Scenario 5: Context Window Silent Truncation
Scenario Summary
The application keeps appending chat history and retrieved context until the request nears the model's context limit. Older turns are silently dropped, the model loses key user preferences, and the answers become confidently wrong without obvious platform errors.
Why It Matters
Long-context support does not remove the need for memory design. This scenario tests whether the architecture treats context as a budgeted resource instead of an unlimited transcript dump.
Failure Pattern
| Design area | Weak choice | Better choice |
|---|---|---|
| Memory strategy | Fixed number of turns regardless of size | Token-aware history assembly |
| Compression | Drop oldest turns silently | Summarize and log compression decisions |
| Observability | Only HTTP status and latency | Metrics for dropped turns and compression rate |
Deep Dive
Conversation systems fail here because the architecture confuses "store everything" with "send everything." Durable storage can keep the full transcript, but the model invocation should receive only the most relevant and affordable context. Good designs reserve budget for:
- system instructions,
- retrieved evidence,
- current user request,
- recent conversation turns,
- summarized history when needed.
Detection Signals
- Quality drops mainly in long sessions
- The assistant contradicts user preferences stated earlier in the conversation
- Token counts rise steadily while answer relevance falls
Runbook
- Add token estimation before every FM call.
- Reserve explicit budget for system prompt, RAG context, and output.
- Summarize older context instead of silently trimming it.
- Emit metrics when turns are dropped or compressed.
- Review memory retention rules for privacy, cost, and relevance together.
Questions To Ask
- What is our safe input budget after reserving space for output and grounding?

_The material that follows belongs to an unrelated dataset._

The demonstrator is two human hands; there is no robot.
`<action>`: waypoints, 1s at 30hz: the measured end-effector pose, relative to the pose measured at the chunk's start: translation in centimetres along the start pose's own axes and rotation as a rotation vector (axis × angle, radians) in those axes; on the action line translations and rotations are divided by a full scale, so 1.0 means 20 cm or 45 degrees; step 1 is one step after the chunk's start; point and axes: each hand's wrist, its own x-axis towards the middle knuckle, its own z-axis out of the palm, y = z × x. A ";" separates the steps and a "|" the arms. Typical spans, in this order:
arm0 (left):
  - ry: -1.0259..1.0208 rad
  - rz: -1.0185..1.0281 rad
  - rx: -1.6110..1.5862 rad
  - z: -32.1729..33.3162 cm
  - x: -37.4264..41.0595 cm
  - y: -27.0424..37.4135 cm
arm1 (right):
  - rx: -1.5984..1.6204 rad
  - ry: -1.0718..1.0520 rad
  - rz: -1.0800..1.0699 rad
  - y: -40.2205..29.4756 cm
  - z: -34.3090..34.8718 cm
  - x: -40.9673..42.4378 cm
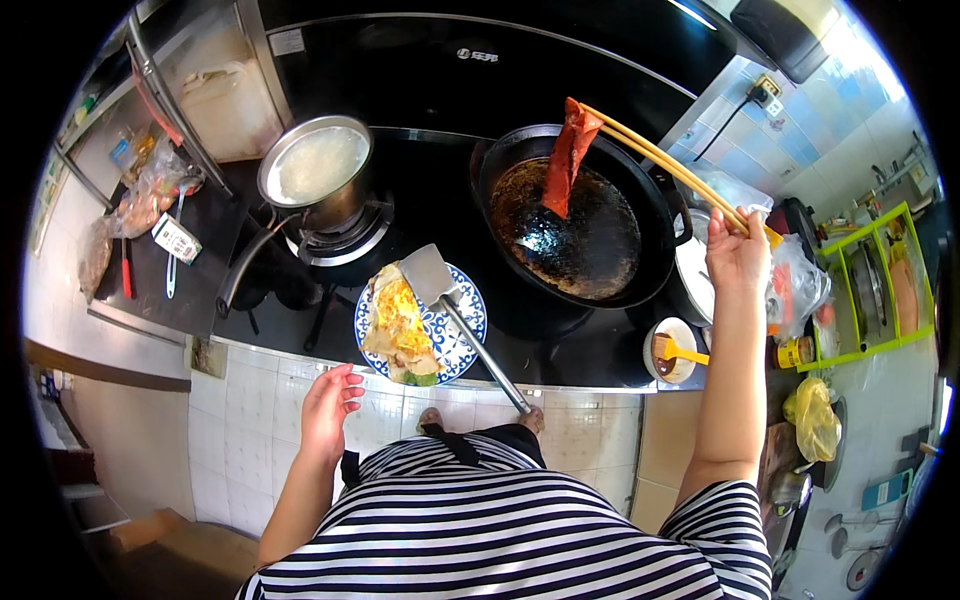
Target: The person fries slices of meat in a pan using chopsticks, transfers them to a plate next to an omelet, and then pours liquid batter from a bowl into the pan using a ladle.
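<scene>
My right hand [739,251] grips a pair of long wooden chopsticks [667,161]. Pinched at their tips, a reddish strip of meat [568,161] hangs over a black wok [660,274] with dark oil in its bottom. My left hand [330,409] holds nothing, its fingers apart and slightly curled, just off the counter's front edge. Close to it stands a blue-and-white patterned plate [469,300] with a folded egg pancake [401,326] and a bit of green leaf on it. A metal spatula [433,274] rests across the plate, its handle sticking out toward me.
A steel saucepan [334,180] of cloudy, pale liquid sits on the left burner, its handle [247,270] pointing toward me. Right of the wok are a white bowl [686,373] with brown sauce and a yellow-handled brush [679,351], plastic bags [799,281] and a green rack [862,356].
</scene>
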 end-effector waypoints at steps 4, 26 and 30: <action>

- Which parts of the session must be preserved verbatim versus summarized?
- How will we know when compression starts affecting quality?
- Should durable state and conversational history be stored differently?
Interview Drill
How would you explain the difference between conversation storage and model context assembly to a product stakeholder?
Good Outcome
The system treats context as a governed budget, logs compression behavior, and preserves the most valuable user state instead of relying on silent truncation.